> **TASK TO COMPLETE**: The reply must contain exactly the lines below from the one with "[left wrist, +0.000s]" down to the one with "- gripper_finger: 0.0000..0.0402", both included, and nothing more; please omit the pictures.

> **Collected data entries**:
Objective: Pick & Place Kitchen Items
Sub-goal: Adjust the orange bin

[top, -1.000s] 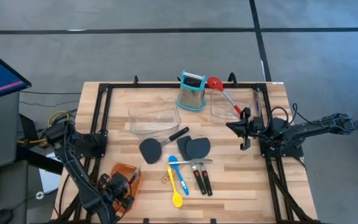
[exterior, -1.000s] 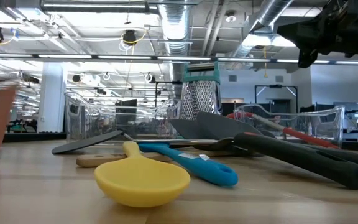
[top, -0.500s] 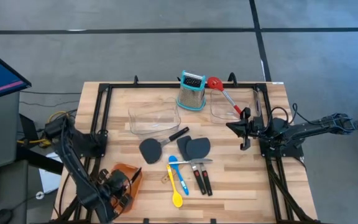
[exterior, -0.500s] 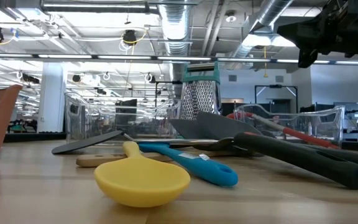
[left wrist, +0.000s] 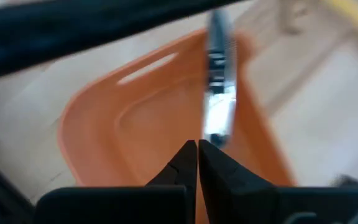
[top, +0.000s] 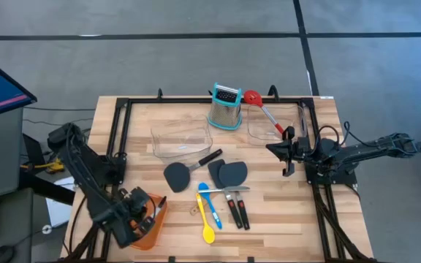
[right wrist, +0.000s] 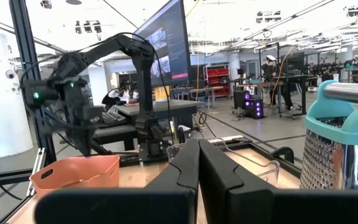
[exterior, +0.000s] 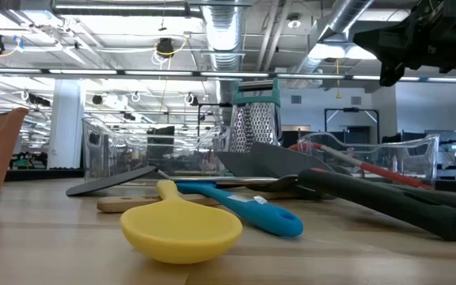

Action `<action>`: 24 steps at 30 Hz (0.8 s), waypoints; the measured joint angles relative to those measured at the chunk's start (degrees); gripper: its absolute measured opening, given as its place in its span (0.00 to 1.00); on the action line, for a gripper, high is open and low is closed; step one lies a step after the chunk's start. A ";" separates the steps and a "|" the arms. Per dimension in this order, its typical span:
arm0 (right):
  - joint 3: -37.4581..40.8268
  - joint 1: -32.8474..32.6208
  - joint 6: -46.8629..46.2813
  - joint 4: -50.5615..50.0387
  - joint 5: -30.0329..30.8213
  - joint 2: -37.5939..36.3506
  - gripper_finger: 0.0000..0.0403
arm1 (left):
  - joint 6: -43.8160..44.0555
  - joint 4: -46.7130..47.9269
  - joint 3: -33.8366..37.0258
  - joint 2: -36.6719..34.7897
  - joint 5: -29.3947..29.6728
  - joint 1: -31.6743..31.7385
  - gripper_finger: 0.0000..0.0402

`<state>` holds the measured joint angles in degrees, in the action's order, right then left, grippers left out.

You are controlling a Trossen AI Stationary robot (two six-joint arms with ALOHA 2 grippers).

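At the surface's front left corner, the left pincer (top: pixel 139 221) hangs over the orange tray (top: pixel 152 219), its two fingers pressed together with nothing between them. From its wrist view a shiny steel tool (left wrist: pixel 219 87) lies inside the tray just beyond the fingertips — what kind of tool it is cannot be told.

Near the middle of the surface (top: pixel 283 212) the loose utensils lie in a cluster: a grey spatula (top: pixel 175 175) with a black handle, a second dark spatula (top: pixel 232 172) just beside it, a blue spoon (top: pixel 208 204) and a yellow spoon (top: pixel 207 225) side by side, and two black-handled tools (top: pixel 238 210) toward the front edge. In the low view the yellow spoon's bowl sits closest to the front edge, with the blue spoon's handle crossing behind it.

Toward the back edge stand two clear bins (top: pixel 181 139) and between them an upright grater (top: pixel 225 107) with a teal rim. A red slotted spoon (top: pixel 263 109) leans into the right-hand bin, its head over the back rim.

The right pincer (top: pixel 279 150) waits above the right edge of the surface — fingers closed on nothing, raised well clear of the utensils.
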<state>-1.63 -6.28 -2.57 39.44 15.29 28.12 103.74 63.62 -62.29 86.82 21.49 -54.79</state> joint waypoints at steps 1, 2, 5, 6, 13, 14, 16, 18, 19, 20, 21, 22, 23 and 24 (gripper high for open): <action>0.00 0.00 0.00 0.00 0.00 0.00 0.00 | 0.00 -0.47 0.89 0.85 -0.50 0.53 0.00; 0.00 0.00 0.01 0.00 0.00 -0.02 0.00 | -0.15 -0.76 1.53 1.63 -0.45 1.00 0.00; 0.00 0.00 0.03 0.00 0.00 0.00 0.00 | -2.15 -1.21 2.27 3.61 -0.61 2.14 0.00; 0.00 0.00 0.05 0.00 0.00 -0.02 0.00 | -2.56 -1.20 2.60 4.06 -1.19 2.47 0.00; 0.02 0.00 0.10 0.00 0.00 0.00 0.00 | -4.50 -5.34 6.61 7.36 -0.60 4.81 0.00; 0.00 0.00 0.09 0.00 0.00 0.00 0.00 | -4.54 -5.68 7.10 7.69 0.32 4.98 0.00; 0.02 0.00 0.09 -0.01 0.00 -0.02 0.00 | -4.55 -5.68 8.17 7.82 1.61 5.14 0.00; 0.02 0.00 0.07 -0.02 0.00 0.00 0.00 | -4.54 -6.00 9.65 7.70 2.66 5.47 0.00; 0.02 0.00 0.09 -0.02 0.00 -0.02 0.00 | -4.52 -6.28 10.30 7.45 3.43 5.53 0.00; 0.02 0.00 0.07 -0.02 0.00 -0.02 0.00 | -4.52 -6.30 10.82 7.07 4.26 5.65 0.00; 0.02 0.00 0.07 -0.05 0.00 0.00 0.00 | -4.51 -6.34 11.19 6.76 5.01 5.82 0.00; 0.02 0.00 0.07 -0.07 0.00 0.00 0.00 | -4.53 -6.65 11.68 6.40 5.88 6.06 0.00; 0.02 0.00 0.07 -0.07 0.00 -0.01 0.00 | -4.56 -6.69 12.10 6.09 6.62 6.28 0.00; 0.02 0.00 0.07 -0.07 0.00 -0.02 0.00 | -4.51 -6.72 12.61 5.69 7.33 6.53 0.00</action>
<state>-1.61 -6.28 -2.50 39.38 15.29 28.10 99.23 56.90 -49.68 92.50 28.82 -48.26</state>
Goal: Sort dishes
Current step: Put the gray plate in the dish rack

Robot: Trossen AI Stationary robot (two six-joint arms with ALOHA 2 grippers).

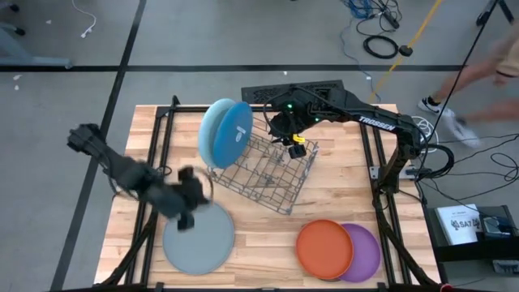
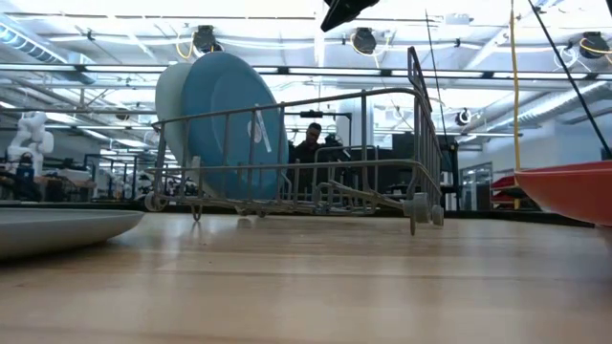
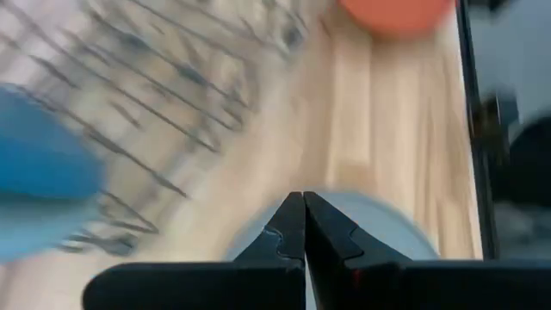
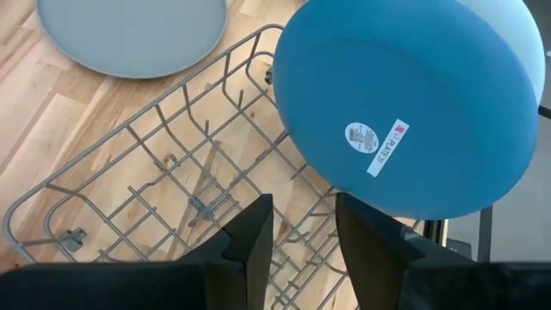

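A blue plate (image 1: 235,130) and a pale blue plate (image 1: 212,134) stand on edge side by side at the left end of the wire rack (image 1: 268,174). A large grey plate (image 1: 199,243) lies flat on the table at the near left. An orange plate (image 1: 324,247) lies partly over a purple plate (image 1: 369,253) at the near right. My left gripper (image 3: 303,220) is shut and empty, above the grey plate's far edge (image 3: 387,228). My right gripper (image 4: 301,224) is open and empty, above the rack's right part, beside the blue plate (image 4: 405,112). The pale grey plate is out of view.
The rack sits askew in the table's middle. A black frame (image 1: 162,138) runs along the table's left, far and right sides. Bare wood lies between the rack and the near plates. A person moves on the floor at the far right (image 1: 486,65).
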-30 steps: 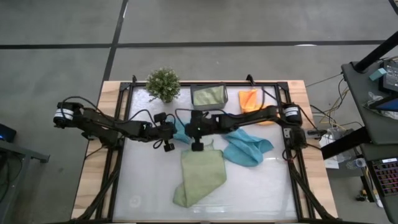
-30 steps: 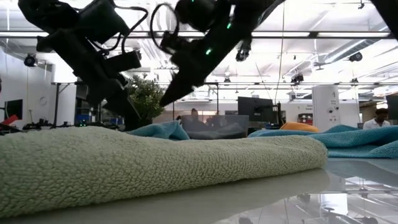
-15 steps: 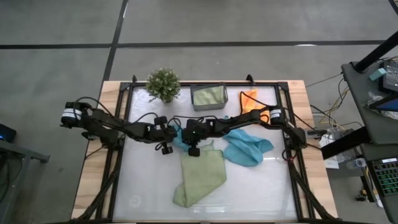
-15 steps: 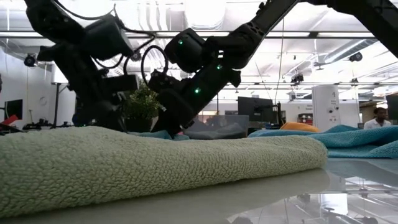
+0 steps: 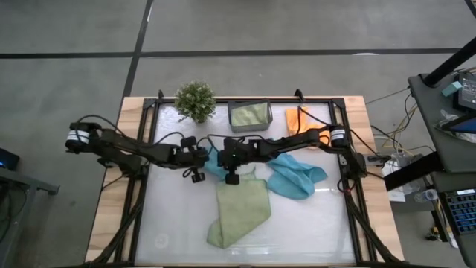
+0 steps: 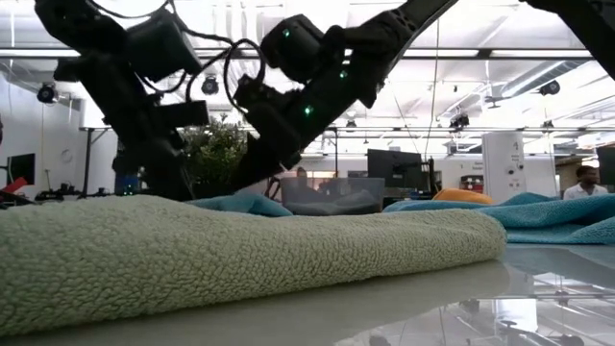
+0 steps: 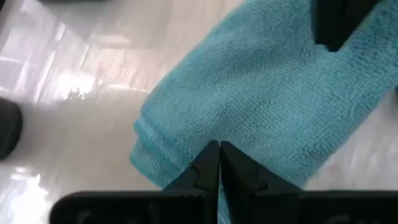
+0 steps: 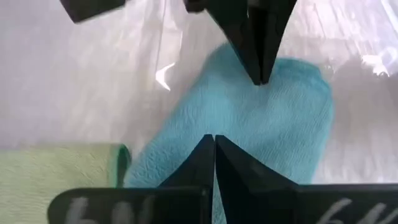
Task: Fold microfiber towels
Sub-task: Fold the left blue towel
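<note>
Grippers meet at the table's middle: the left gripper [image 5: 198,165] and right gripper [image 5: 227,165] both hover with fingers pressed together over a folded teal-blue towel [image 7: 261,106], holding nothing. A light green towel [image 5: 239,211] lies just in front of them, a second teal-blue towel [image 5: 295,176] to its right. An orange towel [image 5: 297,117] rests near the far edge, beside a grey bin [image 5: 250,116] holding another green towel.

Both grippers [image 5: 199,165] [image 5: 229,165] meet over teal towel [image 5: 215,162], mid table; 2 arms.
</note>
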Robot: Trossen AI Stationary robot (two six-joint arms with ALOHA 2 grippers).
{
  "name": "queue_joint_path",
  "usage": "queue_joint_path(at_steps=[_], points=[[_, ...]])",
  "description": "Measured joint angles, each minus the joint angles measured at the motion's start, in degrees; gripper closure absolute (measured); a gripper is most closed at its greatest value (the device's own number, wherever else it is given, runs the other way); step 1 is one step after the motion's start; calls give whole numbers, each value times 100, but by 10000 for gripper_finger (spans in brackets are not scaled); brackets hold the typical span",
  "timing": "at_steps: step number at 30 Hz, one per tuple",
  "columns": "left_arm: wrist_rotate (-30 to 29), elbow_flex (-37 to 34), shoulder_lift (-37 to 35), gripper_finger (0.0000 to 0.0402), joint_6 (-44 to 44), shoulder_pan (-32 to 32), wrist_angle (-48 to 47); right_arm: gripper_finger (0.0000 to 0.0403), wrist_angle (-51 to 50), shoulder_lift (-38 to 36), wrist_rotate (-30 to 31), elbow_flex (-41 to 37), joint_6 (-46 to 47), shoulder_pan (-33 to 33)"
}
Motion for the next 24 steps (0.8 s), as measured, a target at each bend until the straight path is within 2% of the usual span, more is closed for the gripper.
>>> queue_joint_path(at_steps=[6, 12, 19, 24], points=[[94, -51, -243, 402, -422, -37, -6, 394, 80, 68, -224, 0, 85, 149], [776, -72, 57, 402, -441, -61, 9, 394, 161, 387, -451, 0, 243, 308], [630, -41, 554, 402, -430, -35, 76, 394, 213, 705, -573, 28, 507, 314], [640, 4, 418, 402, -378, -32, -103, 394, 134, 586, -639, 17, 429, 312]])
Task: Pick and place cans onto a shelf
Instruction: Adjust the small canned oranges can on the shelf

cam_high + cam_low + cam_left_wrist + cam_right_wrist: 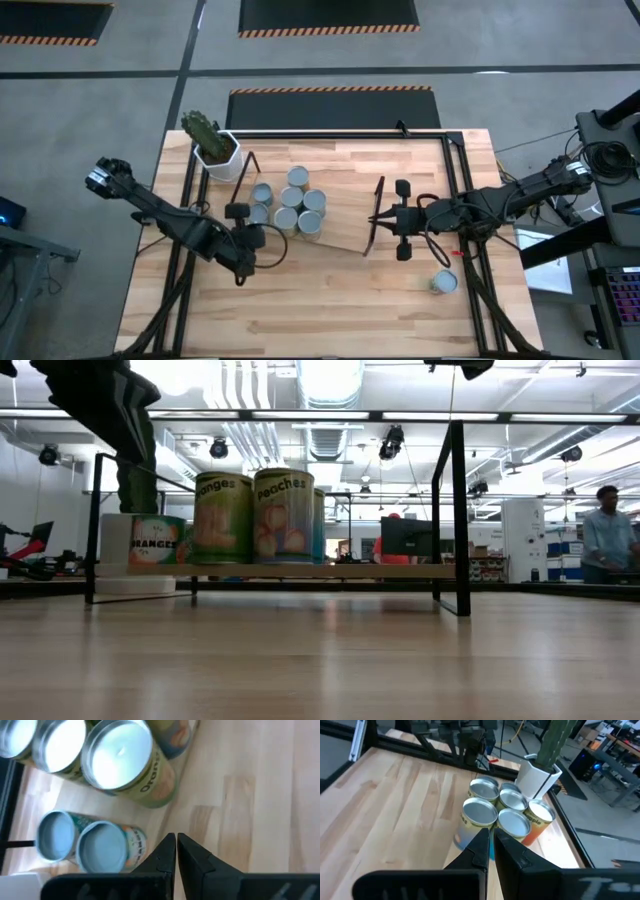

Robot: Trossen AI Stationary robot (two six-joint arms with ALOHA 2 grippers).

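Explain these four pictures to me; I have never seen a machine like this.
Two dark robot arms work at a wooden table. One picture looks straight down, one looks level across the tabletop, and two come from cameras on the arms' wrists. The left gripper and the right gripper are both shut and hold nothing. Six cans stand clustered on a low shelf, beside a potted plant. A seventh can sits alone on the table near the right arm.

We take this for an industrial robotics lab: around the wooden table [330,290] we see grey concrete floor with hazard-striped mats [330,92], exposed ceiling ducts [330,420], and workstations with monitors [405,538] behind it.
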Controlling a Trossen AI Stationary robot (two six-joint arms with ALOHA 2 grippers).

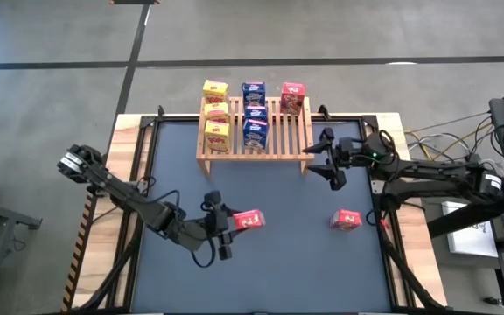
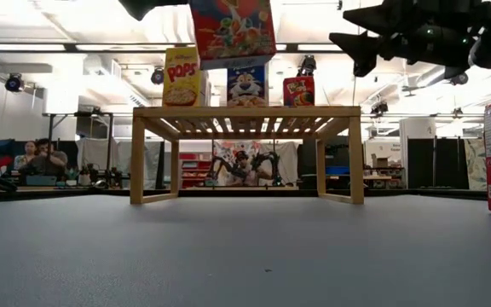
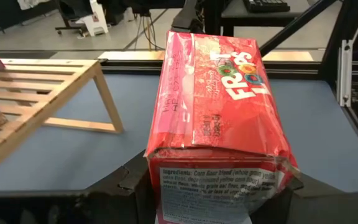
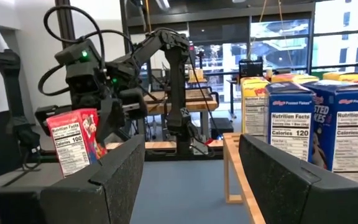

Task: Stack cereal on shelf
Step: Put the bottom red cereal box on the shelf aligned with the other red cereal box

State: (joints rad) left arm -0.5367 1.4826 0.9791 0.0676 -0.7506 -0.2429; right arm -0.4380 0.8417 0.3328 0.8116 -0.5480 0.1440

> **SOLUTION TO THE EXERCISE**:
[left wrist, +0.000s] 
[top, +0.000s] 
[right wrist, +0.000s] 
[exterior, +0.000s] 

Action `<action>`: 24 steps at 30 Hz (0.8 s), waypoints; the measured joint angles relative to those measured at the chunk's start (degrees); gripper: its absolute measured opening, given as its place in its span (0.00 to 1.00); on the action line, for a gripper, high is open and low is closed; step one lies a step after the chunk's start. A ";" separates the steps and a "|" the arms. Per dimension in this order, its typical span:
arm0 (right):
  - joint 3: -37.4581..40.8268
  - joint 1: -32.8474..32.6208
  - joint 6: -46.8629..46.2813
  - joint 4: -50.5615..50.0387
  - joint 5: -30.0329..30.8213
  - joint 2: -37.5939..36.3506
  - gripper_finger: 0.0000..0.0403
arm1 (left):
  - joint 6: -43.8160..44.0555
  - joint 4: -46.7130..47.9269
  - joint 3: -33.8366..37.0258
  - joint 2: -36.6719..34.7897
  - joint 5: -29.3947..29.6728
  - joint 1: -31.6743..31.7385
  - gripper_finger: 0.0000..0.0402

The output requires no additions.